One may roughly distinguish between five major phases of scenario testing, i.e. test planning, test preparation, testing, data analysis and reporting. During each of these phases a number of problems have to be tackled by the testing team before the next phase can start. Figures
Central Problems of the Test Planning Phase,
Central Problems of the Test Preparation Phase,
Central Problems of the Testing Phase,
Central Problems of the Data Analysis Phase, and
Central Problems of the Reporting Phase, briefly outline the major problems of each phase and the corresponding tasks.
|costs||define evaluation project budget|
|software||decide whether system test or module test|
|type of scenario test||decide whether field or laboratory|
|location||decide where define technical environment|
|users||decide how many users, who and why|
|evaluators||decide how many evaluators and who|
|quality requirements||study user requirements select relevant quality characteristics define metrics and target values|
|test task||define task and sub-tasks|
|test data||decide whether test corpus or collection or suite elaborate test data|
|instruments||decide which instrument:|
|- test programs|
|elaborate instruments integrating metrics|
|test procedure||define tasks of evaluators|
|define steps of testing exercise|
|duration||define start/end of each step|
|elaborate time schedule|
|test-plan||elaborate test-plan fixing abovementioned aspects|
|time-management||make sure that time schedule is kept|
|organisation||distribute tasks among users and evaluators|
|observation||note aspects of user behaviour|
|trouble shooting||react on problems|
|document deviations from test plan|
|data viewing||analyse data and apply relevant metrics|
|data collection||consider results of relevant metrics of all subjects|
|calculation||define value types for all metrics|
|calculate statistical averages|
|calculate statistical variance|
|documentation||document test-bed precisely|
|document all decisions taken during all phases|
|document all deviations from test plan|
|provide total of testing data as appendix|
|evaluation||justify all interpretations of results|
It is of utmost importance to note that tests involving users pose the most difficult problems in the assessment phase, because the high number of personal variables such as education, experience, age, motivation, day-time, work-load etc. is likely to blur the objectivity of test results, while at the same time they rank high concerning aspects such as informativeness.

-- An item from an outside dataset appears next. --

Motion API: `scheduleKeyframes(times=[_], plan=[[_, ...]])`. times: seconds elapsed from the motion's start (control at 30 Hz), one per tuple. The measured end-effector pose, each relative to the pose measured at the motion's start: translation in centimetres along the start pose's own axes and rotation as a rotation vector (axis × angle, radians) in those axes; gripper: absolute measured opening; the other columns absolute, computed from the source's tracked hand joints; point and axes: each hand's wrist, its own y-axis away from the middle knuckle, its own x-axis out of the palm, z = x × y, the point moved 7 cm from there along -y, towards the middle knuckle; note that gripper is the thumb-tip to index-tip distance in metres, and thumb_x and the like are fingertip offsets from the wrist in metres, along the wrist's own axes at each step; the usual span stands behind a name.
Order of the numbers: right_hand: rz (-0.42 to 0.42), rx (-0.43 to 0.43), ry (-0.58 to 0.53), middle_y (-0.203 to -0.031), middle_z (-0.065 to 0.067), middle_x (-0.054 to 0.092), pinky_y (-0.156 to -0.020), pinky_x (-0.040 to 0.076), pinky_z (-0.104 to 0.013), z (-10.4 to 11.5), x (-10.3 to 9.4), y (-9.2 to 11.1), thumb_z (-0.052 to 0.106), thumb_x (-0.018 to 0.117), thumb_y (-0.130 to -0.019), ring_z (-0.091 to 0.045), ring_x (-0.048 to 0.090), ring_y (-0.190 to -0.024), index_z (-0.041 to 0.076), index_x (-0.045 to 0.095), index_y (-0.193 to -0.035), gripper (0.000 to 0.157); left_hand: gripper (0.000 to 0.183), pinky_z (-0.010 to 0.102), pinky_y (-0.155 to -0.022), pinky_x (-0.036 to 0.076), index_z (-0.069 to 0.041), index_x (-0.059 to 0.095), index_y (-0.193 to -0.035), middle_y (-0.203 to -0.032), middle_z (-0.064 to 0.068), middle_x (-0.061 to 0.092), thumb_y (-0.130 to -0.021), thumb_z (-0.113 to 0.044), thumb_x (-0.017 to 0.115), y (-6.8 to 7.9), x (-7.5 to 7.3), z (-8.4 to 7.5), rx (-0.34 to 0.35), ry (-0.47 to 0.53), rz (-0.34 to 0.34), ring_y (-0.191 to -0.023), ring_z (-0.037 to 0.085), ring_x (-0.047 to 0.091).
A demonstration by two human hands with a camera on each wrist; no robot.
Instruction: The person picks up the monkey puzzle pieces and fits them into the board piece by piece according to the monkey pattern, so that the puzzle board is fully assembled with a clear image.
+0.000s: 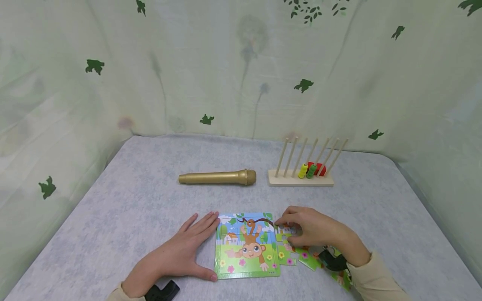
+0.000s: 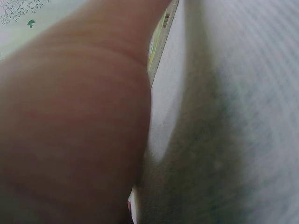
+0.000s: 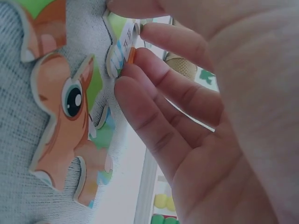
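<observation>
Low in the frame's centre lies the monkey puzzle (image 1: pixel 246 246), the left hand (image 1: pixel 184 251) spread wide against its left edge. Right of it, the right hand (image 1: pixel 316 228) pinches a house piece (image 3: pixel 122 39) — its wrist blocking some loose pieces (image 1: pixel 288 256). Mid-frame: a gold microphone (image 1: pixel 214 178) — and, farther right, a peg stand (image 1: pixel 297 182).

Across the tabletop (image 1: pixel 143 213), matt cloth with a coarse woven grain. Behind, thin printed fabric in the curtain (image 1: pixel 222 79). On the puzzle board (image 1: pixel 244 244), a smooth, slightly glossy printed face; on the loose puzzle pieces (image 3: pixel 58 135), smooth print over pale, wood-like edges. Along the microphone (image 1: pixel 212 178), smooth gold with a low metallic sheen, rough and mesh-like at the grille (image 1: pixel 250 177), metal or plastic impossible to tell. In the peg rack (image 1: pixel 297 182), bare, matt pale wood; on its green beads (image 1: pixel 311 172), a smooth gloss.
</observation>
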Motion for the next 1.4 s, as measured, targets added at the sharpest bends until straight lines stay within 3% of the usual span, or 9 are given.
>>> scheduleKeyframes(times=[0.5,0.8,1.4], plan=[[-0.024,0.003,0.009,-0.111,0.011,0.063,-0.070,0.049,-0.019,0.2,-0.4,0.0,0.019,0.075,-0.090,-0.006,0.055,-0.083,0.022,0.072,-0.129,0.039,0.131,0.050,-0.127,-0.001,-0.008,0.024,-0.164,-0.174,0.005,0.014,-0.070,-0.086,0.070,0.0,0.0,0.0,0.002,-0.008,0.007,-0.161,0.024,0.012],[-0.029,0.018,0.024,-0.112,0.011,0.062,-0.072,0.051,-0.021,0.4,-0.9,-0.2,0.021,0.074,-0.092,-0.004,0.056,-0.087,0.020,0.070,-0.132,0.041,0.131,0.042,-0.126,-0.004,-0.007,0.025,-0.164,-0.174,0.005,0.015,-0.070,-0.085,0.071,0.1,-0.1,-0.1,0.005,0.004,0.001,-0.161,0.024,0.013],[-0.061,-0.004,0.091,-0.113,0.011,0.063,-0.072,0.052,-0.021,2.3,-2.1,-1.0,0.021,0.073,-0.091,-0.004,0.058,-0.088,0.021,0.070,-0.133,0.042,0.131,0.051,-0.126,0.000,-0.009,0.025,-0.164,-0.174,0.004,0.015,-0.069,-0.087,0.070,0.0,0.0,-0.1,-0.004,0.011,0.006,-0.161,0.024,0.013]])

Two different possibilities to perform scenario tests are reported in software engineering literature, i.e. field and laboratory tests (Karat90, 352), (Crellin90, 330) and (Oppermann88, 13) which involve different testing environments, tasks, requirements on test system, user participation, instruments, testing expertise, and, last but not least, time and money constraints.
A field test is a type of scenario test in which the testing environment is the normal working place of the user who is observed by one or more evaluators taking notes, time etc. From a psychological point of view, the field test is considered to be the least obtrusive test in that it involves basically the same physical and social environment factors as normal work does (Karat90, 352) and (Oppermann88, 12). Among the physical environment factors which are likely to influence the behaviour of the user are the layout of the office space, crowding and noise level. The most important social environment factors are office atmosphere and the normal pace of work (people stopping by and requesting information etc.) (Karat90, 352). However, despite the advantage of displaying the every-day physical and social environment factors, a certain variance in behaviour can result from the psychological effects of being observed while working.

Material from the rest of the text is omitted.